Il sindaco Bonaldi e l’assessore Saltini hanno incontrato i gestori dei locali. Chiesto il rispetto dei regolamenti ma senza arrivare al muro contro muro. Raggiunto l'accordo
E arriva ad un punto fermo la polemica estiva sulla musica dei locali. Venerdì mattina il sindaco Stefania Bonaldi e l’assessore Morena Saltini hanno incontrato una delegazione di gestori dei locali cremaschi. Erano presenti 5 dei 7 firmatari dell’appello alla giunta.

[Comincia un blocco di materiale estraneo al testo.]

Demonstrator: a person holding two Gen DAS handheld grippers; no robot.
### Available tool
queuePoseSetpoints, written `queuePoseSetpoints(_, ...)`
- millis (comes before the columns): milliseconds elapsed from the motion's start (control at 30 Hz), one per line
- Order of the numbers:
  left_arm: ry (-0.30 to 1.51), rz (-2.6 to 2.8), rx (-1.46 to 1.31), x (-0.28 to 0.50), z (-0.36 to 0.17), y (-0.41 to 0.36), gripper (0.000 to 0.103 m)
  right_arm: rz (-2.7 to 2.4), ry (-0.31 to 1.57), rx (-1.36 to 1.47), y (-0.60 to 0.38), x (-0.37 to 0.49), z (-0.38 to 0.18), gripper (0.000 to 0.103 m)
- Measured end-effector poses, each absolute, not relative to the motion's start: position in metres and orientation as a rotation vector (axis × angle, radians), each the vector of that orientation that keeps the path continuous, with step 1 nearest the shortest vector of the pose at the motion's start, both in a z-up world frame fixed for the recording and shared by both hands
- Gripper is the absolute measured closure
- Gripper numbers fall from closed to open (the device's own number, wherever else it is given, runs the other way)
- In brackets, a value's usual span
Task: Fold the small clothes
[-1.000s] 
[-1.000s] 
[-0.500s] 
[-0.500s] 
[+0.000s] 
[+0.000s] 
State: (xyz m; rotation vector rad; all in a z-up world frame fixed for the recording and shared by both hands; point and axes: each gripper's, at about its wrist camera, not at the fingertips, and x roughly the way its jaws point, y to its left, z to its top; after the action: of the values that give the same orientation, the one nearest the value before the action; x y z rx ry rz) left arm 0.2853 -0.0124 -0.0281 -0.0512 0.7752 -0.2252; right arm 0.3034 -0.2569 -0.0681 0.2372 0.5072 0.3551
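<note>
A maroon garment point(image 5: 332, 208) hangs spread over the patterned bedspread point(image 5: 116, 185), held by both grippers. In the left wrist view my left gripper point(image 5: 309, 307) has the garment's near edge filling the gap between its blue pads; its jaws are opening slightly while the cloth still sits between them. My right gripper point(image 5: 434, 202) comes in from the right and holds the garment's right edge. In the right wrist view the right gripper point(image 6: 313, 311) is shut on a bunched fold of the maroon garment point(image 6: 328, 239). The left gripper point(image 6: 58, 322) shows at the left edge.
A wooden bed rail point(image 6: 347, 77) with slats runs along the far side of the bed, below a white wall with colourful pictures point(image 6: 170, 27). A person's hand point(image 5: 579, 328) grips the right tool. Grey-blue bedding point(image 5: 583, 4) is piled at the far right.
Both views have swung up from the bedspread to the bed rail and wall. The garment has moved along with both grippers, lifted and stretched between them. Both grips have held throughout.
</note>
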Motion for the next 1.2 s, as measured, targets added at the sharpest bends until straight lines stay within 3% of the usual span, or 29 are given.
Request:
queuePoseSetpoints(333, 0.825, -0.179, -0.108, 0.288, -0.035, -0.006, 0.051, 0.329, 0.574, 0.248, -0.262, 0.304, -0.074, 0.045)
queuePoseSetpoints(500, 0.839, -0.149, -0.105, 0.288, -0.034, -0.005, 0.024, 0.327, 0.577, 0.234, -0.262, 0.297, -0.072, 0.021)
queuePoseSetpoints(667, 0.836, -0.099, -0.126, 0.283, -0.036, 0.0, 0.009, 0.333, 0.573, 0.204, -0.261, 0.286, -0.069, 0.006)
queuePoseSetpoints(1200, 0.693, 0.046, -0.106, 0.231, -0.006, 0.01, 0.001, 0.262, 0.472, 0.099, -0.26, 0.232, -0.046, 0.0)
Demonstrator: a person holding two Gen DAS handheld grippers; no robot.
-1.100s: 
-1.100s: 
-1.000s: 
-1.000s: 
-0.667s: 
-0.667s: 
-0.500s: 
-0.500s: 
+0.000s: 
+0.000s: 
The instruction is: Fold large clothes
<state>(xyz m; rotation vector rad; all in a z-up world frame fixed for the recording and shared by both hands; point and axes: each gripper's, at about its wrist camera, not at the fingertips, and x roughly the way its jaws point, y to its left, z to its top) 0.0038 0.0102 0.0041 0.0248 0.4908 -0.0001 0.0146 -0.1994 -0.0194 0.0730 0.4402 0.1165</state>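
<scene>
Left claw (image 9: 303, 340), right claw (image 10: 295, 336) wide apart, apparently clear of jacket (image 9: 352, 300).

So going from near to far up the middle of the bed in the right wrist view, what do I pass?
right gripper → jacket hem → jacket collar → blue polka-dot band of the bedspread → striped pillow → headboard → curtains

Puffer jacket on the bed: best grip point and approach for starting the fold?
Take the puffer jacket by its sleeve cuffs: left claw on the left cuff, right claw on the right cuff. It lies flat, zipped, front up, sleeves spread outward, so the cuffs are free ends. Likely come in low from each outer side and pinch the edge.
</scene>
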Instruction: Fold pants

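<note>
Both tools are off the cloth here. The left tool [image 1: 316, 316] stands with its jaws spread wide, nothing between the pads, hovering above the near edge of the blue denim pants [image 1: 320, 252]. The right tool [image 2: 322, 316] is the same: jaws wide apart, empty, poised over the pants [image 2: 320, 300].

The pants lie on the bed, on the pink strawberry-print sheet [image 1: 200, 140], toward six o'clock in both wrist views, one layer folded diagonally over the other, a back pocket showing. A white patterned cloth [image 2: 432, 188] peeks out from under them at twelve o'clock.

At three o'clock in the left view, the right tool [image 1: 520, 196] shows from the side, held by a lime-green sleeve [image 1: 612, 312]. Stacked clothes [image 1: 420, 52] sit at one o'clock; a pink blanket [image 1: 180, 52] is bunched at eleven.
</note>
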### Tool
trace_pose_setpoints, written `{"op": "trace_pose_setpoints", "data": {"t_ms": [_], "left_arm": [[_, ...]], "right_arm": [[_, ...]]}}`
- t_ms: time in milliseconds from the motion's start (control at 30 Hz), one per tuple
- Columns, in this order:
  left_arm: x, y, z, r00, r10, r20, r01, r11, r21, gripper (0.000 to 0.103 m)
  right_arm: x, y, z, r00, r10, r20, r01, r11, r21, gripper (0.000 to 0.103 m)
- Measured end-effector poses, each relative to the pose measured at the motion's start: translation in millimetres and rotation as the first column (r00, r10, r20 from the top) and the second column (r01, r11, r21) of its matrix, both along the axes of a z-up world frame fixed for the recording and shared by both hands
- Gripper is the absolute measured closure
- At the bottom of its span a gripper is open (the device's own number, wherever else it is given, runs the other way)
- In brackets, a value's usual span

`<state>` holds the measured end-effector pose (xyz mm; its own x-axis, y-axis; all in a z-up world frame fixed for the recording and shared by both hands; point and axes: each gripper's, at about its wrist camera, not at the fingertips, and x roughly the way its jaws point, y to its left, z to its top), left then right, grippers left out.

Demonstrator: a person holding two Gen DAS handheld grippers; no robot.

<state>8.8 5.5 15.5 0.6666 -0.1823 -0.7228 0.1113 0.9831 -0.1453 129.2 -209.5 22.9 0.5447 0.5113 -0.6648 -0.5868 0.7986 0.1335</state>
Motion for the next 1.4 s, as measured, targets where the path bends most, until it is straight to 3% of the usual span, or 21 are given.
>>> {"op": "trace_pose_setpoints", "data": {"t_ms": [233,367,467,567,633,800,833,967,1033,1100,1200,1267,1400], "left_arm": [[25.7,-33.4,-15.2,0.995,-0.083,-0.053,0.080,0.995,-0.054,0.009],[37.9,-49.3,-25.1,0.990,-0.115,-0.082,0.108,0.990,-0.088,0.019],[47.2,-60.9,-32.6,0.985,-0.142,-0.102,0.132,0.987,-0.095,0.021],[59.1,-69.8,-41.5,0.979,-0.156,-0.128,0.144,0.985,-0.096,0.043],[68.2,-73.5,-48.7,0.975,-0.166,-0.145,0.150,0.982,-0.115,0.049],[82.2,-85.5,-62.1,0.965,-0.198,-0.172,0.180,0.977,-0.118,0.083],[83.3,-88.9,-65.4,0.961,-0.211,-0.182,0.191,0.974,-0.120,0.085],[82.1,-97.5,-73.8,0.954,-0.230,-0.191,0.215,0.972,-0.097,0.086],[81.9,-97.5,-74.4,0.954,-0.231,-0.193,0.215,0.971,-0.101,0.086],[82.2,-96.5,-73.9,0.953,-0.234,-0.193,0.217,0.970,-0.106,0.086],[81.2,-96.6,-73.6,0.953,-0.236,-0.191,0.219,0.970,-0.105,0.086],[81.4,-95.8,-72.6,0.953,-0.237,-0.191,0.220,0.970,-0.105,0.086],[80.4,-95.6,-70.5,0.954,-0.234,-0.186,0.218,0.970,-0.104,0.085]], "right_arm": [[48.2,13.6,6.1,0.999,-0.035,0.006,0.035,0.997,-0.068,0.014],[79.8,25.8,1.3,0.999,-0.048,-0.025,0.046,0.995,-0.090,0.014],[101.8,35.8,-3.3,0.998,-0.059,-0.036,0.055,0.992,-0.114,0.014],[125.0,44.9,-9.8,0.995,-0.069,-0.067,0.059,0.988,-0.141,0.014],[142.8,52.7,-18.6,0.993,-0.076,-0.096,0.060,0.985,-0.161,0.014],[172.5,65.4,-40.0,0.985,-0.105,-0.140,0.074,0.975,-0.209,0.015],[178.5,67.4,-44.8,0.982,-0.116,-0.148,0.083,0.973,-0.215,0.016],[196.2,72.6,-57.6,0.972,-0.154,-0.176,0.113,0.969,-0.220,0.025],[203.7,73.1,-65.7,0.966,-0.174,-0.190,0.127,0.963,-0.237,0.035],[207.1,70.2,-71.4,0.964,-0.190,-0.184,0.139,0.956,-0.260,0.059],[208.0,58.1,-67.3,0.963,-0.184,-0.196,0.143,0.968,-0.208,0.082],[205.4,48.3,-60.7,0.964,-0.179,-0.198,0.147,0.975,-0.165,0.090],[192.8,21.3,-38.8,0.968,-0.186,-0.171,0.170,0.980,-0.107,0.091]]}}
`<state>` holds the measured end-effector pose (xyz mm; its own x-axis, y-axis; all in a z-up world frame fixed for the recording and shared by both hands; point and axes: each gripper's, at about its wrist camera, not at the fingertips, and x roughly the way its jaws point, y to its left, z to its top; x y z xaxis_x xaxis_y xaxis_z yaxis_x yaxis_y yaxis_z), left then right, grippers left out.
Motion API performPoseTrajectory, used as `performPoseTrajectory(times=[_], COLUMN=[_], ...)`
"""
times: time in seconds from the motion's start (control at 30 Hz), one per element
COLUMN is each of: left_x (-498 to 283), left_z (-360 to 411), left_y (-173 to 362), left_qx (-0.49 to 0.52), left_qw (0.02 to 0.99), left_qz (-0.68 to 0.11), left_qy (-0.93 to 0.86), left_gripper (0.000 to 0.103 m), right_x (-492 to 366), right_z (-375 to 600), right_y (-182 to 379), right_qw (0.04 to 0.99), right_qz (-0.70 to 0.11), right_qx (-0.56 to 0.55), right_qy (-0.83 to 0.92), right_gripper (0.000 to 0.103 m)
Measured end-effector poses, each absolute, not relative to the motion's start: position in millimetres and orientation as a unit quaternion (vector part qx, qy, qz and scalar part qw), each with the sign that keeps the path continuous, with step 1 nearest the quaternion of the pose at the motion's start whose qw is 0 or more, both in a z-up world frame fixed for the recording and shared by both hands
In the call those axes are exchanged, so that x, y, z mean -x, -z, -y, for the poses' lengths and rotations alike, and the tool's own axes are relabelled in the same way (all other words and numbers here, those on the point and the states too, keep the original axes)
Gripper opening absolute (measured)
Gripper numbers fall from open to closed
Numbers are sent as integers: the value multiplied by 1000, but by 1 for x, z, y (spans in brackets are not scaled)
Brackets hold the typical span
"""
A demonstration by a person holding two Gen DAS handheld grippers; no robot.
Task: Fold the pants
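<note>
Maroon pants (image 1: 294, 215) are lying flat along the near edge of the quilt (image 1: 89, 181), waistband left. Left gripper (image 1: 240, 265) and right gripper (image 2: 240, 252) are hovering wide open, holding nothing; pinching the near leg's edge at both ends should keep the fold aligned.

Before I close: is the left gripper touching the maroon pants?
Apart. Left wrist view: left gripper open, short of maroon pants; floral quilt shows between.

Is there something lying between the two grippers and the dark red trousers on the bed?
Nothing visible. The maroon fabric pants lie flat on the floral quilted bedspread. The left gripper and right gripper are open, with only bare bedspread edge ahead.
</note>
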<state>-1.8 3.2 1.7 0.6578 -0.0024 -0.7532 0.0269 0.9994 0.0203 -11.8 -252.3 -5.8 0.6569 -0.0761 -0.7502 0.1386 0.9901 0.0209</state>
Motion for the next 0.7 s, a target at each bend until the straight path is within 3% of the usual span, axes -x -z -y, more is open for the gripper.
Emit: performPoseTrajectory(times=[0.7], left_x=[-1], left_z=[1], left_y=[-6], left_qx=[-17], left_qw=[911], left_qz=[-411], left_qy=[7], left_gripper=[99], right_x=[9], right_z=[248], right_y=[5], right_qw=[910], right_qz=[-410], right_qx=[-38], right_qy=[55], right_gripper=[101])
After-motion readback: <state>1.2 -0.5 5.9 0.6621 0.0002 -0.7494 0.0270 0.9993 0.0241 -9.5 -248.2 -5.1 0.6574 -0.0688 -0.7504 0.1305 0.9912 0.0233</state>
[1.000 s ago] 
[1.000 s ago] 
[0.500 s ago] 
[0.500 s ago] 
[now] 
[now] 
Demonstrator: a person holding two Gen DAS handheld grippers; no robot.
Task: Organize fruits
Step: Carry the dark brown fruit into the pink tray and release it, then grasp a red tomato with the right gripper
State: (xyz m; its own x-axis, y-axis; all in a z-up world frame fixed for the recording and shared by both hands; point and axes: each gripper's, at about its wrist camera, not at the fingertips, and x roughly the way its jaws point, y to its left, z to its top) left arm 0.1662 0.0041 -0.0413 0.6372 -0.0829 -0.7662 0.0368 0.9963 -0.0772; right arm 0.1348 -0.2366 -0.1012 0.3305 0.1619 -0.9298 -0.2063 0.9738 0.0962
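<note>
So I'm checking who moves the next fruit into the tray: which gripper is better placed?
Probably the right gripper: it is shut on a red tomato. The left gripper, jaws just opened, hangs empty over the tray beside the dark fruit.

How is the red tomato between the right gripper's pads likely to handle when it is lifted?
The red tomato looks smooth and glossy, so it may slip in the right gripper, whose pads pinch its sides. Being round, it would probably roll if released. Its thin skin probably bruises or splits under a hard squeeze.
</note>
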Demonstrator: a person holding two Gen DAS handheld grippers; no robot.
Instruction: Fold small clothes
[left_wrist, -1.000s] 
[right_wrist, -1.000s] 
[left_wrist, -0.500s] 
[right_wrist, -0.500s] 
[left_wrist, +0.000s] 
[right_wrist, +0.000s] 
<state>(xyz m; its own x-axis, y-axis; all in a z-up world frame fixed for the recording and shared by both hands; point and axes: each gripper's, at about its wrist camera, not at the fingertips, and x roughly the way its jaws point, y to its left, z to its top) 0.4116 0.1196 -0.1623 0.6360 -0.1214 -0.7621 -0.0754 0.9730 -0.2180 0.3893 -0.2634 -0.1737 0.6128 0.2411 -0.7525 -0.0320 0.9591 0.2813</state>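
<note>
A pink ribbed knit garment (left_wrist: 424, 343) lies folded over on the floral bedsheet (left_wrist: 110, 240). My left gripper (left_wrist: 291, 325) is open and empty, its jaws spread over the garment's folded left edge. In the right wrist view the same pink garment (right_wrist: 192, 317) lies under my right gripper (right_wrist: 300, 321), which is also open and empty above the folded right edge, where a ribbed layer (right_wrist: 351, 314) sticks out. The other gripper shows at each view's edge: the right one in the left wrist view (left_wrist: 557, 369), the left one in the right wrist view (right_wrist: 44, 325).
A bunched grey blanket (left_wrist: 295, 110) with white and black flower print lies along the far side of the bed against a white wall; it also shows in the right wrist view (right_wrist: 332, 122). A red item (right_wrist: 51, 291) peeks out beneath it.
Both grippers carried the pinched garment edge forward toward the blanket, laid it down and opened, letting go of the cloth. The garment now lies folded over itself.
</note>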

Rispetto dei regolamenti e dialogo
“E’ stata una riunione serena e tranquilla”, racconta il sindaco Bonaldi, “i gestori ci hanno esposto le loro ragioni e noi abbiamo ribadito quali sono i regolamenti comunali vigenti”. Già, ma quali sono allo stato attuale i regolamenti? In poche parole la musica all’aperto entro le mura ha un limite fissato alle 23, fuori le mura invece sono le 24. Si tratta delle regole contenute nella circolare emessa il 9 agosto dal comune di Crema e che aveva scatenato le polemiche.
Tanto buonsenso
Regolamenti che dovranno essere rispettati. Rispetto delle regole ma anche buonsenso. Questa sembra essere il fulcro della riunione: “abbiamo invitato i gestori ad attivarsi con propri tecnici per rilevare il volume delle emissioni sonore”, spiega il sindaco, “per evitare che sia l’Arpa a certificare i decibel emessi. Poi serve anche trovare i giusti accorgimenti. L’insonorizzazione degli interni, la posizione delle casse per far si che il suono non fuoriesca”, insomma il sindaco sotto questo punto di vista ha una posizione morbida.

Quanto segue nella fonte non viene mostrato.